Fallen Stars by Mohammad Shahnewaz Khan, initiated around 2010, documents child labor across Bangladesh and India. As his first long-term documentary endeavor, Khan began the project at a moment of personal uncertainty, calling himself a "wayward wanderer" whose life then lacked clear purpose. Despite warnings from peers that the subject was overexposed, he pursued it out of conviction that photography can reveal uncomfortable truths and, in doing so, contribute to societal change.
Set against entrenched poverty, broken education systems, and climate-driven displacement, Fallen Stars examines the structural forces that lead children into dangerous work. Khan’s images place the everyday struggles of working children in dialogue with the principles outlined in the UN Convention on the Rights of the Child.

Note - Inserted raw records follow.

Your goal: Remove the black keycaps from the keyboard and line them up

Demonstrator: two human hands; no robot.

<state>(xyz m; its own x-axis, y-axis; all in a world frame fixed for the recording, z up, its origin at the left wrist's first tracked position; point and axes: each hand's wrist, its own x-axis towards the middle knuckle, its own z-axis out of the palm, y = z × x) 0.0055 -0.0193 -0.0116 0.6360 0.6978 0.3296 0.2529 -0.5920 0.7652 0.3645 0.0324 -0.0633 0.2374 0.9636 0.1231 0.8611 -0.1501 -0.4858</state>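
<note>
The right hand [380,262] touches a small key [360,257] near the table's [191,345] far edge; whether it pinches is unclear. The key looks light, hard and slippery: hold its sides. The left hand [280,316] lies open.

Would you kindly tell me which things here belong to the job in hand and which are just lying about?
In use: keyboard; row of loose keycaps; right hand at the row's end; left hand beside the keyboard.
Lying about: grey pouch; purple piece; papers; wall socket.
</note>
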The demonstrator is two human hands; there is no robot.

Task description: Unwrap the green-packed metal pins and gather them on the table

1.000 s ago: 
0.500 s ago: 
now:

Using black-and-white photography, Khan highlights the harsh environments where the children work—dusty brickfields, gleaming metal factories, and the dim glow of fires during night shifts. He balances wide shots of industrial environments with intimate portraits, as well as candid moments—children pausing to play, rest, or reflect—that reveal small but telling forms of resilience. The overall tone oscillates between the stark and the tender, echoing Khan's intent to portray hardship without stripping his subjects of agency or dignity.
Recognized by institutions like UNICEF, Fallen Stars is now referenced as a notable contribution to contemporary documentary photography about child labor and the broader social, economic, and environmental factors that sustain it.